──────── Provided data

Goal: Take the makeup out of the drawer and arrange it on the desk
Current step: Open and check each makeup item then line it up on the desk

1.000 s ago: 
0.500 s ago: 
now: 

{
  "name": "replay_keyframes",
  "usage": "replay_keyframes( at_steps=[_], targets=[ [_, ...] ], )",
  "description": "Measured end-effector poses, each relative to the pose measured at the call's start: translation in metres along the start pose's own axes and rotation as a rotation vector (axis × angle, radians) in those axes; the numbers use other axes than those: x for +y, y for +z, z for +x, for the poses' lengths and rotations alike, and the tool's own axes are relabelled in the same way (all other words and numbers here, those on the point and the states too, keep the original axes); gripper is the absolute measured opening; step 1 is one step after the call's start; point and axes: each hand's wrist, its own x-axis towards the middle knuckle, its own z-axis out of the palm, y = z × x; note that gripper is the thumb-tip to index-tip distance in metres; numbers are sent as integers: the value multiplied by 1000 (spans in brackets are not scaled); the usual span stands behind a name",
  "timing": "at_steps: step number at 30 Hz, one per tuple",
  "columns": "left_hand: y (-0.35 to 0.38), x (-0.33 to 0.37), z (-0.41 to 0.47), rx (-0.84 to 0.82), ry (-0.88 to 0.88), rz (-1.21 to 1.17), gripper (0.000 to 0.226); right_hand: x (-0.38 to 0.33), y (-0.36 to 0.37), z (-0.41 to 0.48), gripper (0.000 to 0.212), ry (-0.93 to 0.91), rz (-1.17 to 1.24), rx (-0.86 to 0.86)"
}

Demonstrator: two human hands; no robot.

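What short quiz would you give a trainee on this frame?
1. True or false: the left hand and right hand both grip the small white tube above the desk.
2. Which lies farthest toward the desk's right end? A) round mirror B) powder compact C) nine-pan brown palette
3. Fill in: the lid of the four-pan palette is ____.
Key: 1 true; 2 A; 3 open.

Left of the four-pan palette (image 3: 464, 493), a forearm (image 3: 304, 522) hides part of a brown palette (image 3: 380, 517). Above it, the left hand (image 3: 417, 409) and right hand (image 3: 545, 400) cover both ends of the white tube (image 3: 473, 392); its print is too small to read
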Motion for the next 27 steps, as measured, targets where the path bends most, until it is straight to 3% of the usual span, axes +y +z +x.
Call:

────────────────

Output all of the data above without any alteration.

#### Output of the task:
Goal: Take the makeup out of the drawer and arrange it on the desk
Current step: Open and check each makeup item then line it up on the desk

1.000 s ago: 
0.500 s ago: 
now: 

{
  "name": "replay_keyframes",
  "usage": "replay_keyframes( at_steps=[_], targets=[ [_, ...] ], )",
  "description": "Measured end-effector poses, each relative to the pose measured at the call's start: translation in metres along the start pose's own axes and rotation as a rotation vector (axis × angle, radians) in those axes; the numbers use other axes than those: x for +y, y for +z, z for +x, for the poses' lengths and rotations alike, and the tool's own axes are relabelled in the same way (all other words and numbers here, those on the point and the states too, keep the original axes); gripper is the absolute measured opening; step 1 is one step after the call's start; point and axes: each hand's wrist, its own x-axis towards the middle knuckle, its own z-axis out of the palm, y = z × x; note that gripper is the thumb-tip to index-tip distance in metres; numbers are sent as integers: the value multiplied by 1000 (spans in brackets are not scaled); the usual span stands behind a name",
  "timing": "at_steps: step number at 30 Hz, one per tuple",
  "columns": "left_hand: y (-0.35 to 0.38), x (-0.33 to 0.37), z (-0.41 to 0.47), rx (-0.84 to 0.82), ry (-0.88 to 0.88), rz (-1.21 to 1.17), gripper (0.000 to 0.226); right_hand: x (-0.38 to 0.33), y (-0.36 to 0.37), z (-0.41 to 0.48), gripper (0.000 to 0.212), ry (-0.93 to 0.91), rz (-1.17 to 1.24), rx (-0.86 to 0.86)"
}

Demonstrator: two human hands; no robot.

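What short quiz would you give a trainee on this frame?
1. True or false: the left hand and right hand both grip the small white tube above the desk.
2. Which lies farthest toward the desk's right end? A) round mirror B) powder compact C) nine-pan brown palette
3. Fill in: the lid of the four-pan palette is ____.
Key: 1 true; 2 A; 3 open.

Left of the four-pan palette (image 3: 464, 493), a forearm (image 3: 304, 522) hides part of a brown palette (image 3: 380, 517). Above it, the left hand (image 3: 417, 409) and right hand (image 3: 545, 400) cover both ends of the white tube (image 3: 473, 392); its print is too small to read
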Motion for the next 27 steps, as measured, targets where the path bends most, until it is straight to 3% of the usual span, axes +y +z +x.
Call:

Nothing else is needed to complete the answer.